Enquanto as mulheres gastam em média 18,1 horas por semana cuidando de pessoas e afazeres domésticos, os homens gastam quase a metade, 10,5 (isso depende da faixa etária, região, classe, etc.). Já o ganho deles é em média de R$ 2.306,00, enquanto elas recebem R$ 1.764,00 (rendimento médio mensal de todos os trabalhos). Em 2016, só 39,1% dos cargos gerenciais eram ocupados por mulheres (31,8% no grupo de 60 anos ou mais). Segundo a Pesquisa Mensal de Emprego de 2009, no comércio, homens com 11 anos ou mais de estudo ganhavam em média R$ 616,80 a mais do que as mulheres e homens com nível superior, R$ 1.563,70 a mais. Em 2017, só 10,5% dos assentos da Câmara eram ocupados por deputadas. Essas e outras informações estão nos estudos de Estatísticas de Gênero, divulgados pelo IBGE*. As autoridades e as lideranças ainda são homens brancos, dificilmente se encontra uma mulher na foto.
Elas têm estado mais presentes em todos os setores, a duras penas. Porém, está claro que ainda não dá para comemorar e que há muito a ser conquistado. As melhorias até vinham ocorrendo nas últimas décadas, no entanto, com a recente situação política e econômica do país, estamos vendo muitos retrocessos. As lideranças políticas não têm demonstrado apoio ao novo papel da mulher, que vai muito além dos cuidados domésticos. A ameaça constante à democracia e às suas instituições põe em risco também a igualdade entre os gêneros. Some-se a isso o novo coronavírus, que tornou ainda mais desafiadora a busca por direitos.

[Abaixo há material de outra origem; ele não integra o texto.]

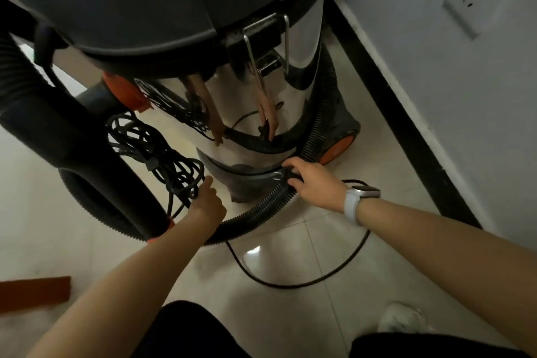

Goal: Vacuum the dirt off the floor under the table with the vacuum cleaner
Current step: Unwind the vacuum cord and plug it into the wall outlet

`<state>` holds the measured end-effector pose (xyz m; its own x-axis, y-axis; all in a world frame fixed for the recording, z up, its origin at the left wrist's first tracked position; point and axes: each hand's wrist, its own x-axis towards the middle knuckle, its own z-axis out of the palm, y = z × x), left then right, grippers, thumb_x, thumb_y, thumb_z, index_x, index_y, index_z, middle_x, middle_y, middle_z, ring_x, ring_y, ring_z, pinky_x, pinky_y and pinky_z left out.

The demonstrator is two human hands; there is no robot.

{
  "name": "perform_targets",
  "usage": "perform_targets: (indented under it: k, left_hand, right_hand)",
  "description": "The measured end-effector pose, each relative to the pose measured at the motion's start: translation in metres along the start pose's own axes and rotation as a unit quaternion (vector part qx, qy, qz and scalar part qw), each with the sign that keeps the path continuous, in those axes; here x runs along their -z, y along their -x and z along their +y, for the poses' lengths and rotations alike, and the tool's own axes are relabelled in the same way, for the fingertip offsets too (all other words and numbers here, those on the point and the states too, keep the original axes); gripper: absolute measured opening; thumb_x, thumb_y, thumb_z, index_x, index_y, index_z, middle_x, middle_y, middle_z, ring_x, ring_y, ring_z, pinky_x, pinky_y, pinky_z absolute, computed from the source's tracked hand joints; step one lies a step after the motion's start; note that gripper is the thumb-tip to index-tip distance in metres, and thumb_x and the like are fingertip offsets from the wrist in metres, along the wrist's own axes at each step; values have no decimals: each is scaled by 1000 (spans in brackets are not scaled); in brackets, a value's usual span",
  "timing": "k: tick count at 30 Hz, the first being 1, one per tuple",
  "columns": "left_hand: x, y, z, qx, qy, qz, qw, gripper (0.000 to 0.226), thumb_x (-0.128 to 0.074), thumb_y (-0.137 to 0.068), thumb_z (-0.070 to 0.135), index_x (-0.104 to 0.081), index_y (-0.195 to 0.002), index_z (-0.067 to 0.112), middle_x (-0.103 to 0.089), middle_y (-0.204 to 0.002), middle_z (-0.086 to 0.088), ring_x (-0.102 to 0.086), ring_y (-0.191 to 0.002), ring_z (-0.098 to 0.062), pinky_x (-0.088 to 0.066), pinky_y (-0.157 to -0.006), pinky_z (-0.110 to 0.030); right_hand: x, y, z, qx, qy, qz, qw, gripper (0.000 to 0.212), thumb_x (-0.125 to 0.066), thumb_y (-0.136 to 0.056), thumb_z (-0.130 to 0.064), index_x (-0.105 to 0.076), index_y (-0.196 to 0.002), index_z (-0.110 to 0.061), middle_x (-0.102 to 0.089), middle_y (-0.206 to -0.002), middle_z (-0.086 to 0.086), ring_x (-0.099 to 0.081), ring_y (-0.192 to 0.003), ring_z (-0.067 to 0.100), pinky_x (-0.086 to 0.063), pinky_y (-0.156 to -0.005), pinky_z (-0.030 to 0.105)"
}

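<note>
Dim, soft indoor light; glare on the floor tile (253,250) below my hands; wide-angle bending at the edges; lower frame blurred.

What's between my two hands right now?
In the head view, the vacuum's base and ribbed hose lie between the left hand and right hand.

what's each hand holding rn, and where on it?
Left hand grips the bundled power cord at its lower end. Right hand pinches the plug at the cord's free end, against the ribbed hose.
</note>
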<state>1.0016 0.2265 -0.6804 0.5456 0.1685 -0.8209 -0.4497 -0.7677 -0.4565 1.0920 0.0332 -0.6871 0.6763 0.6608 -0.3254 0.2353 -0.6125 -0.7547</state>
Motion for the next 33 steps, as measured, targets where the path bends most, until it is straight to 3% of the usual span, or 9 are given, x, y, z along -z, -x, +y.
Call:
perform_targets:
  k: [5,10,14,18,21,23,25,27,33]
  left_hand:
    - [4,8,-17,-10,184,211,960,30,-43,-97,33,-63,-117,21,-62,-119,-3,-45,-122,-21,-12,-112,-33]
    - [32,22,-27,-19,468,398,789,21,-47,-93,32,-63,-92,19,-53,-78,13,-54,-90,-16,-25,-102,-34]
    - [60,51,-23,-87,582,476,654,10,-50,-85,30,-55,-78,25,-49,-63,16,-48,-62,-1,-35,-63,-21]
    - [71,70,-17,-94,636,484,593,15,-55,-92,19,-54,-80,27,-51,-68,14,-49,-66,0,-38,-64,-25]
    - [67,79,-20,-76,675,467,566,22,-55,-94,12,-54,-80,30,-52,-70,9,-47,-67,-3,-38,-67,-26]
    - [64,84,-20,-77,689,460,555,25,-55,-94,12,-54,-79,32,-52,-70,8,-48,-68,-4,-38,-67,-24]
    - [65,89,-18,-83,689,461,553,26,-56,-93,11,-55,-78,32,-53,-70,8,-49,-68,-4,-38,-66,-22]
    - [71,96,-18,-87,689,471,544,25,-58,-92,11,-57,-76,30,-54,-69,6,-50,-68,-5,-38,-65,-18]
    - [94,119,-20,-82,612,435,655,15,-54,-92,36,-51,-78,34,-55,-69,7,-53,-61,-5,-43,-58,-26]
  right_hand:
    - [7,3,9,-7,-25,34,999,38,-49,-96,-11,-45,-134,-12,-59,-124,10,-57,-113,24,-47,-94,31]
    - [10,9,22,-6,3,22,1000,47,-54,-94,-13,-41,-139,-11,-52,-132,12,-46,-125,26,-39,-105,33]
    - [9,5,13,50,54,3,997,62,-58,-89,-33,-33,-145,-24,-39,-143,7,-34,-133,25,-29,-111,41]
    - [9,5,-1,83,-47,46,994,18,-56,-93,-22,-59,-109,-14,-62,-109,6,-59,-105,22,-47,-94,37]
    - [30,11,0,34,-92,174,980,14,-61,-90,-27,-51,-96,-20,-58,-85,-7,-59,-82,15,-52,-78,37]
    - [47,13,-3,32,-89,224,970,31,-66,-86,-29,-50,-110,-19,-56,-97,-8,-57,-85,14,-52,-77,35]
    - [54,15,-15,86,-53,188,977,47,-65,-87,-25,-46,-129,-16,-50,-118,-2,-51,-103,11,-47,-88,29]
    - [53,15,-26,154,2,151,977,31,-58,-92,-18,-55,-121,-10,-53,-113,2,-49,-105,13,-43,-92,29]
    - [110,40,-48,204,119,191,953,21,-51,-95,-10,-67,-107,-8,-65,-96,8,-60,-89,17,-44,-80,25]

Das lutas diárias nas ruas por mais espaço, as mulheres tiveram que se trancar em casa com suas famílias e abrir mão de muita coisa para proteger a saúde e a vida ou, o que é ainda pior, sair e se expor mesmo diante de todos os riscos para manter o mínimo para a sobrevivência. Estudos já mostram que elas foram as mais prejudicadas com todas as crises atuais – política, econômica e sanitária. Muitas tiveram que dar conta do trabalho, da casa e da educação dos filhos, além de todo o resto que já faziam, ou até abrir mão do trabalho e da educação, em prol da família.

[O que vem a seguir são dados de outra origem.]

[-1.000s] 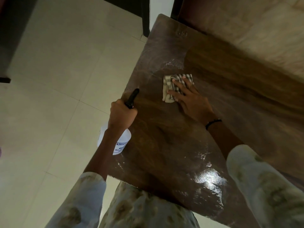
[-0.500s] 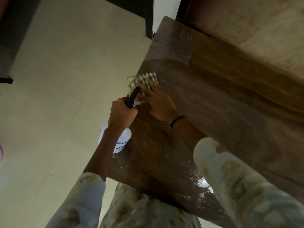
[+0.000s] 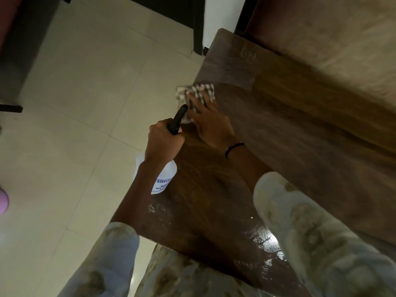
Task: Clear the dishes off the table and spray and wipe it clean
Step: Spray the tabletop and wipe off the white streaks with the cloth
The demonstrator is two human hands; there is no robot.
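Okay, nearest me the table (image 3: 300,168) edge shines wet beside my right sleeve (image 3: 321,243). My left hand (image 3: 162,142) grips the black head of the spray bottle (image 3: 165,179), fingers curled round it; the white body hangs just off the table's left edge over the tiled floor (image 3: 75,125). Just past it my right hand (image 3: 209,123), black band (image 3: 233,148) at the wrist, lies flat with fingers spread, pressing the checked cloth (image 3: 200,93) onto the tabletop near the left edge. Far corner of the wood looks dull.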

Trabalhar o dia todo e ainda ter que cuidar da casa e dos filhos é muito pesado e estamos falando também de um trabalho invisível e desvalorizado. Levantar mais cedo e dormir depois de todo mundo, cuidar da comida, das roupas, do material escolar, do seu próprio trabalho, dos consertos, das contas, é estafante. Esta “nova mulher” passou a ter o trabalho fora, no entanto, não deixou de ser a principal responsável pela casa e pelos filhos. Ao invés de dividir, a mulher somou as tarefas. É difícil para o homem essa forma moderna e massacrante de viver, mas para as mulheres, com certeza, a exigência é ainda maior.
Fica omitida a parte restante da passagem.